Top of Data to use

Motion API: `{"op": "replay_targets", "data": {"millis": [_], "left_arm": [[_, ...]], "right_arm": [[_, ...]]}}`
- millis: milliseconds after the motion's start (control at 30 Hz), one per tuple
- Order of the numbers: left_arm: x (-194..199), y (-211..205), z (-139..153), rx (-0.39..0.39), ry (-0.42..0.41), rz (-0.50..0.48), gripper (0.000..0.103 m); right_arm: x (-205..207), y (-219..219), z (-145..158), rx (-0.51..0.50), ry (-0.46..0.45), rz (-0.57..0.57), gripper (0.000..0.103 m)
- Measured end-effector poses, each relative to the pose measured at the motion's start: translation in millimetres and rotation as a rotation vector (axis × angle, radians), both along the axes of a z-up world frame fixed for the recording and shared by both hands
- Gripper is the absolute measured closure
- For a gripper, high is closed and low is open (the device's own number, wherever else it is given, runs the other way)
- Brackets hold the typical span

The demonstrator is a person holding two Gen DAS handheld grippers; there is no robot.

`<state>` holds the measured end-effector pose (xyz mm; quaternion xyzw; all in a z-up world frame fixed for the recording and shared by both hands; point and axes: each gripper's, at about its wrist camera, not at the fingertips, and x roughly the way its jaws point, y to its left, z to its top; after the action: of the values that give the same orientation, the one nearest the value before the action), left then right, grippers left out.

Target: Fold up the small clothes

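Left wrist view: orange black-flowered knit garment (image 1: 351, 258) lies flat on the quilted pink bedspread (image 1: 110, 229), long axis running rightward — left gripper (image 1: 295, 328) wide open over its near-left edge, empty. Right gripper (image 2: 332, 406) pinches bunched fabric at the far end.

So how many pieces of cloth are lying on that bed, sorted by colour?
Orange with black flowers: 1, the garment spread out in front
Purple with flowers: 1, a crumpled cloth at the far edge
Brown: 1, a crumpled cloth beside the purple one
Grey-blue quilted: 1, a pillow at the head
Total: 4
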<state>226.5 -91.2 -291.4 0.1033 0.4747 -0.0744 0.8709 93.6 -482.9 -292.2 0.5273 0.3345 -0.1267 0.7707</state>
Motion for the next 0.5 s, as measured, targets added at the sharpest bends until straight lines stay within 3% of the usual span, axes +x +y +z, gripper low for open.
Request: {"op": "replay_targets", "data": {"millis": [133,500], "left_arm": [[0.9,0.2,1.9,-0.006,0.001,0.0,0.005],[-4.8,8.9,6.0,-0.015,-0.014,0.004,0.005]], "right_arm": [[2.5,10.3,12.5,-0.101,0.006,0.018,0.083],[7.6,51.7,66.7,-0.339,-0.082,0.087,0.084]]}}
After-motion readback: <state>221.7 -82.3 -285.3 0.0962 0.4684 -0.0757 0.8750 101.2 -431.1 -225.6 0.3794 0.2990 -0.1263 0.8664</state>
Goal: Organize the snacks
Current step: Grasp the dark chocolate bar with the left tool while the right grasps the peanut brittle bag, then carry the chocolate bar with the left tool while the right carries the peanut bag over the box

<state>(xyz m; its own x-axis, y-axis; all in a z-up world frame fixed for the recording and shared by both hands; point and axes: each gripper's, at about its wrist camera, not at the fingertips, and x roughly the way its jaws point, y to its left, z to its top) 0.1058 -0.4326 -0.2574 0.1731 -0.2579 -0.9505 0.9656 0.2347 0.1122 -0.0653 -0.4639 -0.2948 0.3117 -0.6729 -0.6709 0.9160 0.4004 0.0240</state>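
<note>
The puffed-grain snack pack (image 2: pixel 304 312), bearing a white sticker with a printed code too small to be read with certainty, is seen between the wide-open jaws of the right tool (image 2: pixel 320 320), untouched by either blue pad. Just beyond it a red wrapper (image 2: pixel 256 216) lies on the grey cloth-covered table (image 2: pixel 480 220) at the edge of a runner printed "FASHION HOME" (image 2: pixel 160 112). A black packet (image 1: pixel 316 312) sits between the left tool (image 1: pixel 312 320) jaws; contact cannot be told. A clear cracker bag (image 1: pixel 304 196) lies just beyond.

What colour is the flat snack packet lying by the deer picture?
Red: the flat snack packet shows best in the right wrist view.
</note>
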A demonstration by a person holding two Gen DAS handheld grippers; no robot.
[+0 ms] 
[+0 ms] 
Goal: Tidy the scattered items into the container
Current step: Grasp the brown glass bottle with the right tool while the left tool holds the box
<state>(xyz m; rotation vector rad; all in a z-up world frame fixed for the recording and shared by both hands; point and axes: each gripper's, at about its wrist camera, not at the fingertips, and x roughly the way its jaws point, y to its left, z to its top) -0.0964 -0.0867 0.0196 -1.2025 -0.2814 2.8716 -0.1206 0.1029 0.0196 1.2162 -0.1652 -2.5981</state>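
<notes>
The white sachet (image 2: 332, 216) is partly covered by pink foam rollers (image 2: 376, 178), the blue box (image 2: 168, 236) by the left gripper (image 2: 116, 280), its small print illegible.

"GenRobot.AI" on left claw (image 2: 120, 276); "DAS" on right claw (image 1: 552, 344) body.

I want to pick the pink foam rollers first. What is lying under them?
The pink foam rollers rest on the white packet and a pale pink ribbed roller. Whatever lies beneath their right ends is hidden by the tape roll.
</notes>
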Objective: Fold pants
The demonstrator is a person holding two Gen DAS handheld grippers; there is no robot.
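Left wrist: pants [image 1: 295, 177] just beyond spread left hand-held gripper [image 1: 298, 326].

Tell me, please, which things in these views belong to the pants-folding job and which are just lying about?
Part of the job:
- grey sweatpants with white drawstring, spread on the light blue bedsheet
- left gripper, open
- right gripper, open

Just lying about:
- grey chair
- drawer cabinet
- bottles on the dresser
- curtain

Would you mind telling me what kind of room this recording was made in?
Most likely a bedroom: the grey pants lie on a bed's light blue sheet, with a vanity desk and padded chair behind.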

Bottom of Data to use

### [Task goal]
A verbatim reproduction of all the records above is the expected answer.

### [Task solution]
Motion API: `{"op": "replay_targets", "data": {"millis": [_], "left_arm": [[_, ...]], "right_arm": [[_, ...]]}}`
- millis: milliseconds after the motion's start (control at 30 Hz), one per tuple
- Order of the numbers: left_arm: x (-194..199), y (-211..205), z (-139..153), rx (-0.39..0.39), ry (-0.42..0.41), rz (-0.50..0.48), gripper (0.000..0.103 m); right_arm: x (-205..207), y (-219..219), z (-145..158), rx (-0.51..0.50), ry (-0.46..0.45), rz (-0.57..0.57), gripper (0.000..0.103 m)
- Measured end-effector poses, each relative to the pose measured at the motion's start: translation in millimetres and rotation as a rotation vector (axis × angle, radians), both along the axes of a z-up world frame fixed for the recording and shared by both hands
- Gripper is the absolute measured closure
- For a gripper, high is closed and low is open (the device's own number, wherever else it is given, runs the other way)
- Brackets hold the typical span

The demonstrator is a person holding two Gen DAS handheld grippers; there is no robot.

`<state>` holds the measured end-effector pose (xyz mm; quaternion xyzw; all in a z-up world frame fixed for the recording and shared by both hands; point and axes: each gripper's, at about its wrist camera, not at the fingertips, and x roughly the way its jaws point, y to its left, z to its top; after the action: of the values that give the same orientation, the one nearest the value before the action), left then right, grippers left out.

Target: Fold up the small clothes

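Left wrist view: orange black-flowered knit garment (image 1: 351, 258) lies flat on the quilted pink bedspread (image 1: 110, 229), long axis running rightward — left gripper (image 1: 295, 328) wide open over its near-left edge, empty. Right gripper (image 2: 332, 406) pinches bunched fabric at the far end.

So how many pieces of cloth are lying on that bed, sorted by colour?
Orange with black flowers: 1, the garment spread out in front
Purple with flowers: 1, a crumpled cloth at the far edge
Brown: 1, a crumpled cloth beside the purple one
Grey-blue quilted: 1, a pillow at the head
Total: 4
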<state>226.5 -91.2 -291.4 0.1033 0.4747 -0.0744 0.8709 93.6 -482.9 -292.2 0.5273 0.3345 -0.1267 0.7707</state>
Motion for the next 0.5 s, as measured, targets added at the sharpest bends until straight lines stay within 3% of the usual span, axes +x +y +z, gripper low for open.
Request: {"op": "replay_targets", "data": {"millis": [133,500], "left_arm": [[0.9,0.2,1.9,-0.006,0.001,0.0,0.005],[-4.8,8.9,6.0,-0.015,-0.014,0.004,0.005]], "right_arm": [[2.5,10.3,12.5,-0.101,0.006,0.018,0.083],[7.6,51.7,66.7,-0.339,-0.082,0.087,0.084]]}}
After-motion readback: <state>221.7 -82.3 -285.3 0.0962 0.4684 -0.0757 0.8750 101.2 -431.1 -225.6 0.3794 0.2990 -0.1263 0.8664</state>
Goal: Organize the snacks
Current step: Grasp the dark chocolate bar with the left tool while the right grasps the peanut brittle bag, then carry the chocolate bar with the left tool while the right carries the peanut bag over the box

<state>(xyz m; its own x-axis, y-axis; all in a z-up world frame fixed for the recording and shared by both hands; point and axes: each gripper's, at about its wrist camera, not at the fingertips, and x roughly the way its jaws point, y to its left, z to its top) 0.1058 -0.4326 -0.2574 0.1731 -0.2579 -0.9505 0.9656 0.2347 0.1122 -0.0653 -0.4639 -0.2948 0.3117 -0.6729 -0.6709 0.9160 0.4004 0.0240</state>
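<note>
The puffed-grain snack pack (image 2: pixel 304 312), bearing a white sticker with a printed code too small to be read with certainty, is seen between the wide-open jaws of the right tool (image 2: pixel 320 320), untouched by either blue pad. Just beyond it a red wrapper (image 2: pixel 256 216) lies on the grey cloth-covered table (image 2: pixel 480 220) at the edge of a runner printed "FASHION HOME" (image 2: pixel 160 112). A black packet (image 1: pixel 316 312) sits between the left tool (image 1: pixel 312 320) jaws; contact cannot be told. A clear cracker bag (image 1: pixel 304 196) lies just beyond.

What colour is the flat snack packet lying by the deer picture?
Red: the flat snack packet shows best in the right wrist view.
</note>
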A demonstration by a person holding two Gen DAS handheld grippers; no robot.
[+0 ms] 
[+0 ms] 
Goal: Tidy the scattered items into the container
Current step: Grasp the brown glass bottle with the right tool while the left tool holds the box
<state>(xyz m; rotation vector rad; all in a z-up world frame fixed for the recording and shared by both hands; point and axes: each gripper's, at about its wrist camera, not at the fingertips, and x roughly the way its jaws point, y to its left, z to its top) -0.0964 -0.0867 0.0196 -1.2025 -0.2814 2.8716 -0.1206 0.1029 0.0196 1.2162 -0.1652 -2.5981</state>
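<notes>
The white sachet (image 2: 332, 216) is partly covered by pink foam rollers (image 2: 376, 178), the blue box (image 2: 168, 236) by the left gripper (image 2: 116, 280), its small print illegible.

"GenRobot.AI" on left claw (image 2: 120, 276); "DAS" on right claw (image 1: 552, 344) body.

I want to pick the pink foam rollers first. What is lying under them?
The pink foam rollers rest on the white packet and a pale pink ribbed roller. Whatever lies beneath their right ends is hidden by the tape roll.
</notes>
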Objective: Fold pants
The demonstrator is a person holding two Gen DAS handheld grippers; there is no robot.
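Left wrist: pants [image 1: 295, 177] just beyond spread left hand-held gripper [image 1: 298, 326].

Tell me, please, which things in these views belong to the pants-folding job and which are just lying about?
Part of the job:
- grey sweatpants with white drawstring, spread on the light blue bedsheet
- left gripper, open
- right gripper, open

Just lying about:
- grey chair
- drawer cabinet
- bottles on the dresser
- curtain

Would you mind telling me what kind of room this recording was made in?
Most likely a bedroom: the grey pants lie on a bed's light blue sheet, with a vanity desk and padded chair behind.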

This exercise requires no additional answer.